Tuesday, October 03, 2006

My Wannabe Hero

This is how the spirit of Joe Thornhill saved my life in Bolivia.
I met met Joe´s Australian double yesterday. He is dark, slightly hairy, has big eyes and long lashes, likes to drink, is quite jovial (unless incised, for example by corrupt police officers, at which point he beings to yell and make large arm motions like an out of control windmill), and he saved me at the Bolivian border checkpoint.

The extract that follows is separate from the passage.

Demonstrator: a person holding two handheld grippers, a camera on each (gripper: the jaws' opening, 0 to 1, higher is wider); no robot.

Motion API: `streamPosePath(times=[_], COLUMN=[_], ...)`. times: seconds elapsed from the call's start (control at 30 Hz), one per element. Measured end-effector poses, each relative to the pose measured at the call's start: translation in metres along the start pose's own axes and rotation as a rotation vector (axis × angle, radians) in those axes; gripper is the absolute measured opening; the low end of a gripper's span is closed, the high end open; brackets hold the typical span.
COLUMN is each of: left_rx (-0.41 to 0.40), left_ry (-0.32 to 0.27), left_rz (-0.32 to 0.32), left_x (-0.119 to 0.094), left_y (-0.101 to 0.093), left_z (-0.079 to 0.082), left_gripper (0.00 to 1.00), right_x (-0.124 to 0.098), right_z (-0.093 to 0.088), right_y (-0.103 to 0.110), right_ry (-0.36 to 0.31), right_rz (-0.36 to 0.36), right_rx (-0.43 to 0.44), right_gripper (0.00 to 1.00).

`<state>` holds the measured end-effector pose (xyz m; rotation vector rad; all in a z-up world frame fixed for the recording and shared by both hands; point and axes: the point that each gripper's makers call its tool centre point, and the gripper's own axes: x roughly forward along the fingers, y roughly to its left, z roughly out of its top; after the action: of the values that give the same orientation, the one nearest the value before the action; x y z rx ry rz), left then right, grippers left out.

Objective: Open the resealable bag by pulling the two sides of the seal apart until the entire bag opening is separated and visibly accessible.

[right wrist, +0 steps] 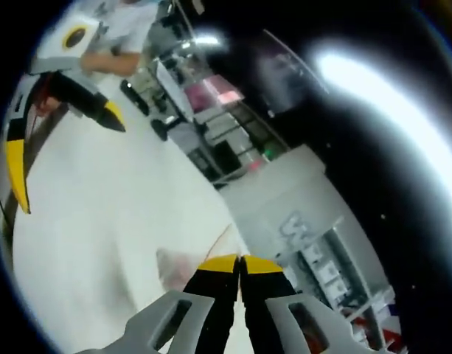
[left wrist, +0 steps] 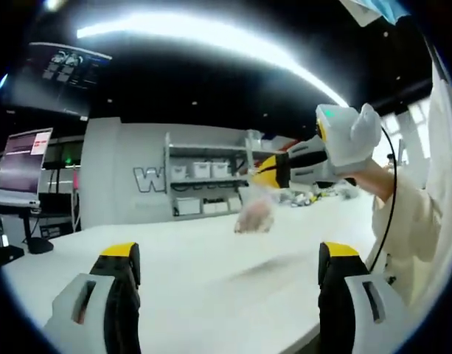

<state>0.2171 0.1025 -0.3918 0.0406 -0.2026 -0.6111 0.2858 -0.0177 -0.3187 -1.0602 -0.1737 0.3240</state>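
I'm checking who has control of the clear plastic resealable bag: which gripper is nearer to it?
Right. The right gripper is shut on the clear plastic resealable bag's top, holding it above the white table. The left gripper is open, short of the bag, not touching it.

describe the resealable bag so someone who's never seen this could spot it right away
Start at the long white table in the left gripper view. Above its far half, the right hand-held gripper reaches in from the right with yellow-tipped jaws. Hanging from those jaws is the resealable bag: a clear, blurred pouch, the one thing held off the tabletop.
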Motion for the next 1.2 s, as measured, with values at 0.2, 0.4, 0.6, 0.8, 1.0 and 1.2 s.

Let me explain. I didn´t have an entrance stamp for Bolivia (the Peruvians failed to give my passport to the Bolivians at the border crossing, resulting in a lack of official stamp). I, however, was unaware of this. About an hour past the border, everyone had to get out of the bus in order to make a ferry crossing. The bus was put on a barge, and everyone had to stand in line getting their passports checked before they too were ferried across the river. This was the point when it became obvious that I had no entrance stamp. I was detained. The border officials told me I had to pay $150 biolivianos to get the stamp. I became angry. Crossing the border is free. This was extortion. I was not giving into this intimidation and corruption. I was a tower of righteous strength. I also did not have any Bolivianos to pay them with, even if I wanted to, and there were no ATMs in this town, rendering me penniless. I argued some more with the police. At this point, I, the tower, started to crumble rapidly as I watched my bus floating down the river, further and further away from me, with my backpack on top of it. I started to become desperate. I pulled out my wallet, opened it up and dumped all my change on the desk. "I have nothing!!" I yelled. The police told me I could leave my passport with them, go to La Paz with my bus and come back the next day to pay and retrieve my passport. I laughed manically at them and told them my passport and I do not separate. At this point the bus had reached the other side of the river. I was ready to start crying.
And then I saw an angry Joeseph Thornhill flailing and yelling in an Australian accent. The same thing had happened to him, and together we took on the Bolivian Border Patrol. He did his windmill flail and yelled in English. I looked small and angry (as I often do) and interpreted everything in my totally kick ass Spanish (which consists of about 40 important nouns and unconjugated verbs). Eventually we gave in to the corruption and he paid my fee, saving me from having my passport confiscated.
Lessons learned?? Dont leave the border without first checking all stamps. Also, get to know Joe Thornhill and make him love you (just buy him a beer, a nice one). It will pay off when you are about to be deported from Bolivia and his spirit appears in an Australian body to save you.